> [Exercise brief] Only the lines from the beginning of the data below through the line containing "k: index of" belong in the response, each copied exactly.
-.-.-
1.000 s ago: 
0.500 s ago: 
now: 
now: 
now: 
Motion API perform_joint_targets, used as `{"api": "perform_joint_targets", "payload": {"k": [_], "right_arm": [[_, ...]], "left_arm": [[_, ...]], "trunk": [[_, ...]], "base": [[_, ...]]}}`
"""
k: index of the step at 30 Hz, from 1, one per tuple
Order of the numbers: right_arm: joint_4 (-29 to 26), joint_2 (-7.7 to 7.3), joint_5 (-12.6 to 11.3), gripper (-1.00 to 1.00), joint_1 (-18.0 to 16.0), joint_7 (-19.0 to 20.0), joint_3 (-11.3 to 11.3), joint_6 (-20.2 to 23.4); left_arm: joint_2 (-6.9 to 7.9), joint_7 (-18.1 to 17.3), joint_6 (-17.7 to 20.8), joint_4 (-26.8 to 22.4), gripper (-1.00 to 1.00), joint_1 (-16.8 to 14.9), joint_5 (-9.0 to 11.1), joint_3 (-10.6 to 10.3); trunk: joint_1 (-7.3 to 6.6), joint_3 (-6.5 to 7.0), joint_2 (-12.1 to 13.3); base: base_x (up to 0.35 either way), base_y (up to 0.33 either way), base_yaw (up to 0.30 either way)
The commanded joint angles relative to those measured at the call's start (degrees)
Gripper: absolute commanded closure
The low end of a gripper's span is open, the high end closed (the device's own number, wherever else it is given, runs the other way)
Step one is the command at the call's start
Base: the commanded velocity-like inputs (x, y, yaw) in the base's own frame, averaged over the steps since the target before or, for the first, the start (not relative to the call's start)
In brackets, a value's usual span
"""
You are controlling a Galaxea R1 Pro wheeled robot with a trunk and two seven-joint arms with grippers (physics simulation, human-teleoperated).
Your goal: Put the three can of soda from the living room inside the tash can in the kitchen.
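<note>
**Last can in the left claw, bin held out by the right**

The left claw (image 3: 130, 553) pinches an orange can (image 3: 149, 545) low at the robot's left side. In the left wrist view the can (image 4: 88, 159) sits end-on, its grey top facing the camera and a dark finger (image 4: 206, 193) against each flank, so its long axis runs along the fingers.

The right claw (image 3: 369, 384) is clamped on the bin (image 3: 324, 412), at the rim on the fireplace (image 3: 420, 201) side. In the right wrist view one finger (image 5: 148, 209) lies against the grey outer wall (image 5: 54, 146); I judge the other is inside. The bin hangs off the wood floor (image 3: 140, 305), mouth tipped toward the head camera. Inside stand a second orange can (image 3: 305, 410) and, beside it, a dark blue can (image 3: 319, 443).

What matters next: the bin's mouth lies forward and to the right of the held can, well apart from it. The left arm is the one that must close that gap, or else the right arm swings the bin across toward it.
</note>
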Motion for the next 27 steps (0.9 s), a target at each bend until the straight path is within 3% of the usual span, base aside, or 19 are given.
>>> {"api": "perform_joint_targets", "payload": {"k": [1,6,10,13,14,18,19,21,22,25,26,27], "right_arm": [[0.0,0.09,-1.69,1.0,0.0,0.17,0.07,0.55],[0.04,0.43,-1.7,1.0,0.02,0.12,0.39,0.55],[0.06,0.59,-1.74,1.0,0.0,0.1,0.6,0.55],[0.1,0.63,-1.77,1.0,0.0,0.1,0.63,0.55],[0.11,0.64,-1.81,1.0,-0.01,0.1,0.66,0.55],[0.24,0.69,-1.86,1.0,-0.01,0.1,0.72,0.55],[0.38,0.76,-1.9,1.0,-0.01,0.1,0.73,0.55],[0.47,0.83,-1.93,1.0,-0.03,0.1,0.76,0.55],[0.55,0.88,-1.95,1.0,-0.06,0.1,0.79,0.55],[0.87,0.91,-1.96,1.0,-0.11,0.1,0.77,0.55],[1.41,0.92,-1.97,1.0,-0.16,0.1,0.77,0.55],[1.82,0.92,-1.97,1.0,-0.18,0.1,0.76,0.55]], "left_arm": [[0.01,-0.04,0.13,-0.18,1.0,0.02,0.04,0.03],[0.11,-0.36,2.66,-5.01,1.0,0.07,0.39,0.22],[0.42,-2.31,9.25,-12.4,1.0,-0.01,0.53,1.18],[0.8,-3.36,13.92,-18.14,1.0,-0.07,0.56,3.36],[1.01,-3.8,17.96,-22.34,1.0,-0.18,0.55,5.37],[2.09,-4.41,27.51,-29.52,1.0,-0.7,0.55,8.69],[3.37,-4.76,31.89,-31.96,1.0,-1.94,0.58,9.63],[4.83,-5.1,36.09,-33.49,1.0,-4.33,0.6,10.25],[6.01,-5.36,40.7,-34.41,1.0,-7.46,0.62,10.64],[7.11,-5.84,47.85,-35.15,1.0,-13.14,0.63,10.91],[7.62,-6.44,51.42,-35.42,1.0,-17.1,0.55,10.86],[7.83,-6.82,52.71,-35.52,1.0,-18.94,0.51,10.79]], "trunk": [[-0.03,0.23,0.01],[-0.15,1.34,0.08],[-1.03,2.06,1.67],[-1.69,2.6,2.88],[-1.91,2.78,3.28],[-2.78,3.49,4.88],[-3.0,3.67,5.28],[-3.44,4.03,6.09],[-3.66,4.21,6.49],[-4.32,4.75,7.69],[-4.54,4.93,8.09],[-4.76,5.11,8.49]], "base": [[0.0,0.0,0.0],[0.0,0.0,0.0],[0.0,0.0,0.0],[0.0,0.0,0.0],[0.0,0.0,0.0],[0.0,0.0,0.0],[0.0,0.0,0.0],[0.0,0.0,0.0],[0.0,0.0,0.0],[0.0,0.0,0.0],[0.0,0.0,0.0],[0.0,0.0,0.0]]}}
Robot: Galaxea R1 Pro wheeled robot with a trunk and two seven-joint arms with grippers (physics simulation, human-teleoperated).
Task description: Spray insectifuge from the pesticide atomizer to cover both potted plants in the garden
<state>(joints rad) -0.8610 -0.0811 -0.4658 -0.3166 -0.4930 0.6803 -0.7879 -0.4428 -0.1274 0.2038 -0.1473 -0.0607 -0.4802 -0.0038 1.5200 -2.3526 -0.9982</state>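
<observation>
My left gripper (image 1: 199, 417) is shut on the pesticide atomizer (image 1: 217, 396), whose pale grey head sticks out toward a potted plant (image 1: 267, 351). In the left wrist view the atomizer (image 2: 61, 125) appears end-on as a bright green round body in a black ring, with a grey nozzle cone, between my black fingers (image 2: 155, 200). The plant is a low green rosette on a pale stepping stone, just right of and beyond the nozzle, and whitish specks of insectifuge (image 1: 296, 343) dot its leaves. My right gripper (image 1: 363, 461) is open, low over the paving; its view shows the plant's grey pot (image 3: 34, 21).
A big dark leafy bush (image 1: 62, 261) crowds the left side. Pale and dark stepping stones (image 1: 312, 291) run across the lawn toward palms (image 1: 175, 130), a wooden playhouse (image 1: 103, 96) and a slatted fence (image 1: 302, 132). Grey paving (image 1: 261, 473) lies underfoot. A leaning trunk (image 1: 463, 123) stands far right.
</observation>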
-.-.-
> [Response to this task]
1.000 s ago: 
0.500 s ago: 
now: 
now: 
now: 
Motion API perform_joint_targets, used as `{"api": "perform_joint_targets", "payload": {"k": [_], "right_arm": [[_, ...]], "left_arm": [[_, ...]], "trunk": [[_, ...]], "base": [[_, ...]]}}`
"""
k: index of the step at 30 Hz, from 1, one per tuple

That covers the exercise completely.